Sr. Director/Vice President, Global Regulatory Affairs
The Sr. Director/Vice President, Global Regulatory Affairs, reporting to the Chief Regulatory Officer, will provide strategic and operational regulatory leadership to advance the development of innovative therapeutic products. The successful candidate will oversee regulatory filings and communications for investigational products, which may include monoclonal antibodies, vaccines and/or small molecules.

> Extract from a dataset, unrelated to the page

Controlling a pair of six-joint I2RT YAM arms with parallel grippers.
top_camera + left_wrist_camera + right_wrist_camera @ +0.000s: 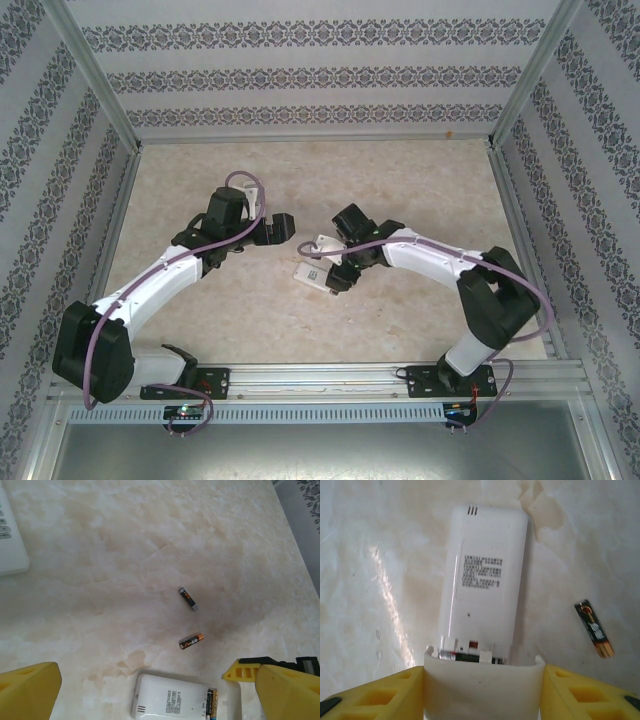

- Provide or oversee regulatory leadership on project team(s), collaborating with senior leaders and cross-functional team members on development and implementation of regulatory strategies to advance the progress of investigational products consistent with overall program strategy and regulatory requirements; anticipate and mitigate strategic risks
- Execute regulatory strategies and perform critical data assessments to enable timely and effective preparation, review, and submission of key regulatory filings
- Recruit, mentor, and direct a team responsible for regulatory submissions such as original INDs/CTAs/BLAs/MAAs, meeting requests and briefing documents, responses to Agency requests, and maintenance submissions in conjunction with Regulatory Operations and Regulatory Writing
- Establish and maintain effective ongoing communications with FDA and other Regulatory Agencies, as applicable for development programs
- Support the initiation, conduct and completion of clinical trials, including the review of clinical protocols and study reports, in collaboration with other functions such as Clinical Development, Clinical Operations, Global Safety & Pharmacovigilance, Data Management and Biostatistics
- Maintain and expand working knowledge of applicable regulatory requirements and precedents to inform both regulatory strategies and requirements for development programs, providing updates to project teams and/or functional areas as needed
- Guide selection and ongoing management of regulatory contractors and CROs to ensure timely and effective regulatory communications and compliance; manage members of regulatory team
- Additional responsibilities include preparation and/or review of SOPs, budget and other activities, as needed
Education and Experience:
- Advanced or Bachelors degree in a scientific discipline; life sciences preferred
- >15 years of regulatory experience, preferably with at least 10 years in a pharmaceutical or biotechnology company focused on novel therapies; experience with rare and neurodegenerative diseases preferred
- Ability to manage all aspects of regulatory activities from pre-IND through late-stage clinical development, including oversight of Regulatory Operations and CMC Regulatory; product registration/commercial experience required
- Demonstrated hands on experience leading preparation, submission, and maintenance of key regulatory filings, in collaboration with project teams
- Prior FDA regulatory liaison and global experience required
- Prior experience managing a team required
- Track record of effective collaboration on project teams, and across multiple organizational levels and functions
Competencies and Attributes:
- Demonstrated leadership to drive results that are needed to achieve company objectives in accordance with Prothena’s culture and values – courageous, imaginative, selfless and joyful
- Ability to build and maintain effective internal and external relationships, including cross-functional teams, regulatory agencies and contract research organizations
- Excellent strategic, planning and organizational skills, including the ability to support and prioritize multiple projects, as needed
- Demonstrated competence in understanding and effectively applying current regulatory requirements in an emerging regulatory landscape
- Must display strong analytical and problem-solving abilities
- Excellent written and verbal communication skills essential
Prothena is a late-stage clinical company with expertise in protein dysregulation and a diverse pipeline of novel investigational therapies for rare peripheral amyloid and neurodegenerative diseases.
We are committed to developing novel and transformative medicines to create a better future for people in critical need of new treatment options. Our diversified portfolio is designed to make a significant impact on rare peripheral amyloid and neurodegenerative diseases.
Prothena’s wholly-owned programs include birtamimab for the potential treatment of AL amyloidosis, PRX004 for the potential treatment of ATTR amyloidosis, and a portfolio of programs for the potential treatment of Alzheimer’s disease including PRX012 that targets Aβ (Amyloid beta).
Prothena’s partnered programs include prasinezumab, which targets alpha-synuclein, in collaboration with Roche for the potential treatment of Parkinson’s disease, and programs that target tau (PRX005), TDP-43 and an undisclosed target in collaboration with Bristol-Myers Squibb for the potential treatment of neurodegenerative diseases.